Vaaz/Kelam Çalışması: İman Açıklaması Üzerine

Presbiteryen Kilisesi, Reform Seminer Notu

Yazan: Rev. Donald Cobb

Editör: Rev. İlhan Keskinöz

 

Elçisel İman Açıklaması…

 

6. “Mesih İsa’ya”

(İşaya 49:1–9; İbraniler 1:1–4; Filipililer 2:5–11)

 

İsa Mesih kendi yaşamıyla İsrail’in yapması gereken işini gerçekleştirmek üzere peygamberimiz, kahinimiz ve Kralımız olarak geldi; bunun için kul benzeyişi alarak yüceliğinden soyundu, böylece de halkı olan bizlere olan sevgisini göstermiş oldu.

 

Heidelberg İlmihali 31.

 

 

C-) BİZİ ÖYLESİNE SEVENİN ALÇATILMASI

Ama bütün bu şeylerden fazla, Mesih’in işinde her şeyden ziyade bizi hayranlıkla O’na secde kılmaya yönlendiren şey, O’nun [Tanrı’nın KUL’u olarak] alçatılması olmalıdır. Her şeyden üstün olan Mesih “kendini alçalttı, boş kıldı” ve insan benzeyişinde doğmakla yetinmeyip, acı çeken KUL olmak üzere “kul özünü de aldı” (Filipililer 2:7):[1] 

 

İşaya 53: ... 2 Bakılacak biçimden, güzellikten yoksundu.
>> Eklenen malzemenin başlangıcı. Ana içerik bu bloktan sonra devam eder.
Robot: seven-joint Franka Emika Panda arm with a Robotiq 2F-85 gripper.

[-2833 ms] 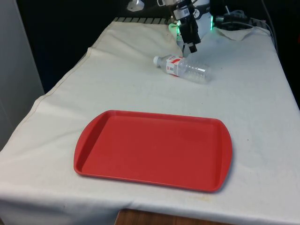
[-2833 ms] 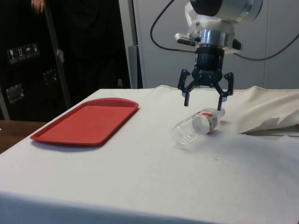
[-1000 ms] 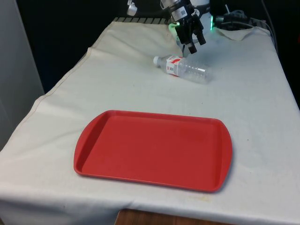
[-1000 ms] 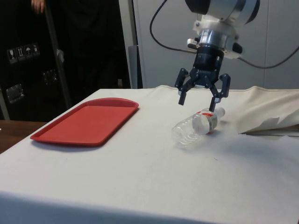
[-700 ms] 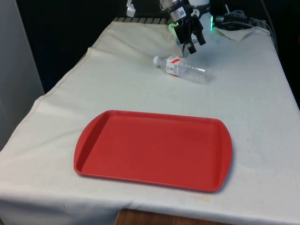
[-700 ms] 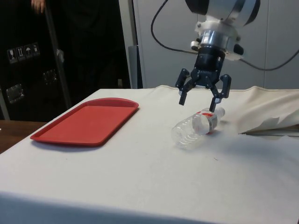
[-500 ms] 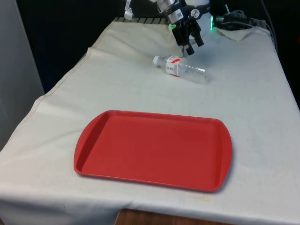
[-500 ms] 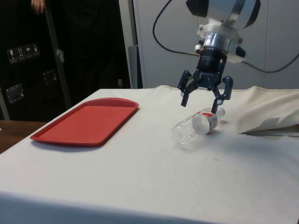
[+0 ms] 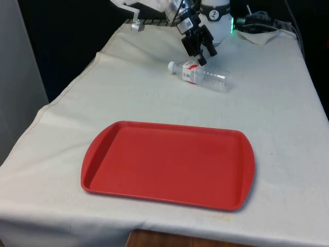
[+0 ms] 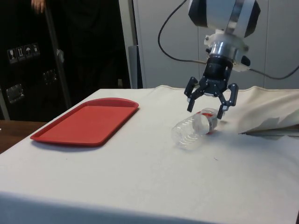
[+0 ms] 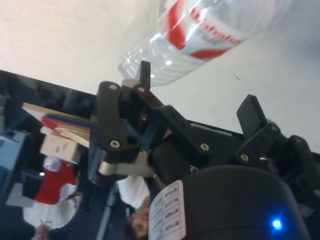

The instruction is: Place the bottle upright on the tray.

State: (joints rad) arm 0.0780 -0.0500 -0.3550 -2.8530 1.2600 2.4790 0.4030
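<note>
A clear plastic bottle (image 9: 199,74) with a red-and-white label and a white cap lies on its side on the white cloth, well beyond the red tray (image 9: 169,163). In the side view the bottle (image 10: 194,128) rests with its cap end towards the robot. My gripper (image 10: 207,108) hangs open just above the bottle's label end, tilted, with nothing between its fingers. In the front view the gripper (image 9: 200,53) stands right behind the bottle's neck. The wrist view looks past one finger (image 11: 145,75) at the bottle's label (image 11: 210,27) close by. The tray holds nothing.
The tray (image 10: 88,122) sits near the table's front edge. A fold of cloth (image 10: 273,122) rises by the robot's base. A person's hand (image 10: 37,4) shows beside the dark cabinets.
The open gripper has swung and tilted, sliding towards the front view's left and lowering close over the bottle's neck end. The bottle and tray have not moved.
</note>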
Gönlümüzü çeken bir görünüşü de yoktu.

İşaya Peygamber, Mesih İsa’nın kendi görkemini bırakarak olarak aramıza gelmesinden dolayı O’nu dünyasal ölçülere göre bir çekiciliği ya da cazibesi olan birine benzetemiyor. Zaten Mesih İsa görünüşüyle değil de öğretisi ve yaşamı ile farklılığını göstermiştir. İsa Mesih bütün görkemini bırakmış olarak yeryüzüne gelmiş ve O, “insanların yüz çevirdiği” biri gibi, değer vermediğimiz biri gibi olmuştu ve hizmeti boyunca insanlar O’nu küçük görerek ondan nefret ettiler. (İşaya 53:3). Tanrı’nın Oğlu’nun, Sahibi olduğu bu dünyada “başını yaslayacak bir yeri yoktu” (Matta 8:20). Ruh’a tamamıyla uyar gibi görünüşleriyle Tanrı’ya karşı içten isyan ettiklerini saklayan insanlar O’nu reddetti. Sonunda kul özünü almış olan biricik Oğul “ölüme, çarmıh üzerinde ölüme bile boyun eğip” Tanrı’nın isteğine itaat etti (Filipililer 2:8). Hakaretler ve alaylara katlandı. Bundan daha önemli olarak, her zaman O’nunla birliği ve yakınlığı olan Baba Tanrı tarafından terk edildi ve yüreğinin en derin köşesinde Baba’dan ayrı kalma acısına da katlandı (Matta 27:46).

 

Kutsal Yazılar sadece Mesih’in acılarına ve elemlerine dair gerçeklere değil, gözlerimizi devamlı surette Tanrı’nın Oğlu’nun bizi ne kadar sevdiğini, O’nun yüceliğini ve büyüklüğünü (Filipililer 2:11) anlamamız ve böylece bu sevgiye derin minnettarlık ve sevecen bir tutumla karşılık vermemiz için bizleri teşvik eder.

 

Bu nedenle, Mesih’in sevgisi bizleri zorlayarak, O’nun hizmetini yapmaya çağırmaktadır: Tanrı’nın bizleri çocukları olarak kabul ettiğini bilerek, Tanrı’nın çocuğu olarak davranmaya ve O’nun ışığının yaşayan yansımaları olmaya çağırmaktadır. Böylece Hristiyanlar olarak Mesihsel bir hizmet ve tanıklık bilinci içinde Tanrı’nın isteğini ve kurtarışını vaaz ederek, diri kurbanlar olarak  yaşamaya ve gündelik hayatımız boyunca günaha ölmeliyiz. “Eğer dayanırsak, O’nunla beraber egemenlik süreceğimizi” (II.Timoteyus 2:12) ve şimdi bile egemenlik sürmeye başladığımızı (I.Korintliler 4:8) bilerek yaşamalıyız.

 



[1] Markos 10:45; Luka 22:24-27; Yuhanna 13:23-28.